68% des Marocains considèrent le changement climatique comme une urgence

68% des Marocains considèrent le changement climatique comme une urgence

Selon les résultats de l’étude baptisée «Vote populaire pour le climat»

Le Programme des Nations Unies pour le Développement (PNUD) a publié les résultats de la plus grande enquête d’opinion publique sur le changement climatique jamais réalisée. Baptisée «Peoples’Climate Vote» (Vote populaire pour le climat), cette étude, menée en collaboration avec l’Université d’Oxford dans 50 pays abritant plus de la moitié de la population mondiale, révèle ainsi que 68% des Marocains se disent inquiets et considèrent le changement climatique comme une urgence mondiale. Selon les résultats, 52% d’entre eux estiment que des mesures d’envergure doivent être prises d’urgence. En effet, les moins de 18 ans représentent 69% des répondants alarmés par le changement climatique. L’enquête ressort, de plus, que les répondants souhaitent l’adoption de politiques climatiques plus ambitieuses que celles appliquées actuellement dans six domaines d’action, à savoir l’énergie, l’économie, les transports, l’agriculture et l’alimentation, la nature et la protection des personnes.

Dans ce sens, 44% des Marocains recommandent d’utiliser des techniques agricoles respectueuses du climat, 44% souhaitent utiliser l’énergie solaire, éolienne et renouvelable, 47% veulent conserver les forêts et les terres, 44% sont pour des voitures et des bus électriques plus propres, ou des vélos. L’étude révèle également que 44% préconisent l’investissement dans les entreprises et les emplois verts, 39% souhaitent installer davantage de systèmes d’alerte rapide en cas de catastrophe, 38% estiment construire des infrastructures et préserver la nature pour protéger les vies et les moyens de subsistance, 34% pensent qu’il faut garder l’océan et les voies navigables en bonne santé, 33% recommandent d’améliorer la conception et la planification des villes et des communautés rurales et 31% veulent faire payer aux entreprises leur pollution.

Pour noter, l’enquête «Vote populaire pour le climat» a été distribuée via des réseaux de jeux mobiles afin d’inclure des groupes de personnes difficiles à atteindre avec les méthodes de sondage traditionnelles, comme les moins de 18 ans.

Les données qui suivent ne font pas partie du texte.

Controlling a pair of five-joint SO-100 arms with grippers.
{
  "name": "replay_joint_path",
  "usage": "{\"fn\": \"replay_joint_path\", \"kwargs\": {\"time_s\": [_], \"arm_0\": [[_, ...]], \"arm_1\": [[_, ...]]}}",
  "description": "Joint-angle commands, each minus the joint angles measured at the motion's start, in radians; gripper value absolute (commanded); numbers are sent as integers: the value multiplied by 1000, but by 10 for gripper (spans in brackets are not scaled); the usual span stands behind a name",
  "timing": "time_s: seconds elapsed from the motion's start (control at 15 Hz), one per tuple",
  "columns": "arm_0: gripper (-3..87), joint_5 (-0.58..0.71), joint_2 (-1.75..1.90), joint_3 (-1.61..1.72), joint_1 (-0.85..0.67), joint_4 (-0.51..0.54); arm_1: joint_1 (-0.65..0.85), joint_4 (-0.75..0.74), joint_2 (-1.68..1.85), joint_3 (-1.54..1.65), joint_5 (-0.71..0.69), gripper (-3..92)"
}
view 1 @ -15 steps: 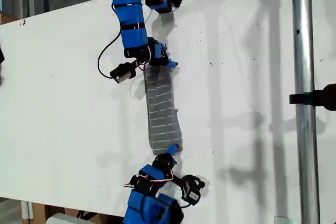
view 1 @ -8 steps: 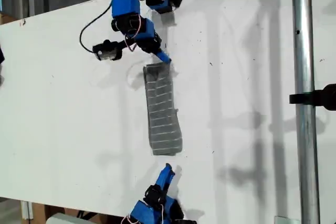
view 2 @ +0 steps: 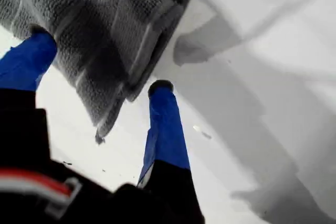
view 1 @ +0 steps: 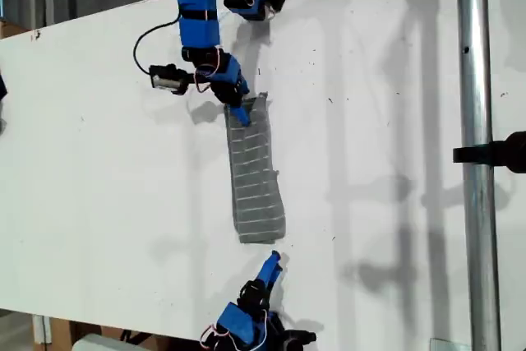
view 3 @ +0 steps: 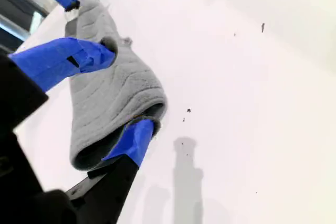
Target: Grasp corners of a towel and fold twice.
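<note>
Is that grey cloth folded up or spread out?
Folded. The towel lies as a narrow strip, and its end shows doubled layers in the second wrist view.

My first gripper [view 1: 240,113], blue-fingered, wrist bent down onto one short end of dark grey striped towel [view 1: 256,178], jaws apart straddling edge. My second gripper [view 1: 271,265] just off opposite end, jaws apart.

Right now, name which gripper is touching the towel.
My first gripper, open astride the towel's end nearer the exterior view's top; my second gripper hangs clear of the other end.
</note>
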Motion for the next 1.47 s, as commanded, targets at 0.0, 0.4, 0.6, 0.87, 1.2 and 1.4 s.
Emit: {"fn": "replay_joint_path", "kwargs": {"time_s": [0.0, 0.4, 0.6, 0.87, 1.2, 1.4], "arm_0": [[235, -18, 8, -6, 0, 12], [243, -21, 8, -9, 0, 49], [241, -26, 8, -17, 9, 49], [240, -52, 8, -3, 20, 44], [242, -60, 8, 5, 20, 38], [242, -58, 8, 0, 18, 40]], "arm_1": [[2, -3, -284, -242, -8, 365], [-32, 195, -594, -664, -17, -1], [-52, 373, -207, -449, -11, -2], [-196, 782, 554, -132, 212, -2], [-167, 299, 488, -107, 69, -2], [-133, -124, 278, -97, 12, -2]]}}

Les experts de l’Université d’Oxford ont pondéré l’immense échantillon de répondants afin qu’il soit représentatif des profils de population dans les pays sondés pour ce qui est de l’âge, du genre et du niveau d’instruction, ce qui a permis d’aboutir à une marge d’erreur de seulement +/- 2%.

En utilisant une approche nouvelle et non conventionnelle des sondages, cette étude, selon le PNUD, est un pilier de la campagne Mission 1.5 lancée en 2020 par le Programme des Nations Unies pour le Développement et des partenaires, dont l’Université d’Oxford, et un certain nombre d’organisations non gouvernementales (ONG), pour éduquer les gens sur les solutions au changement climatique et leur demander les mesures que les gouvernements devraient prendre. «L’objectif du vote des peuples pour le climat est de connecter le public aux décideurs politiques – et de fournir à ces derniers des informations fiables sur la question de savoir si les gens considèrent le changement climatique comme une urgence et comment ils souhaitent que leur pays réagisse», explique le PNUD.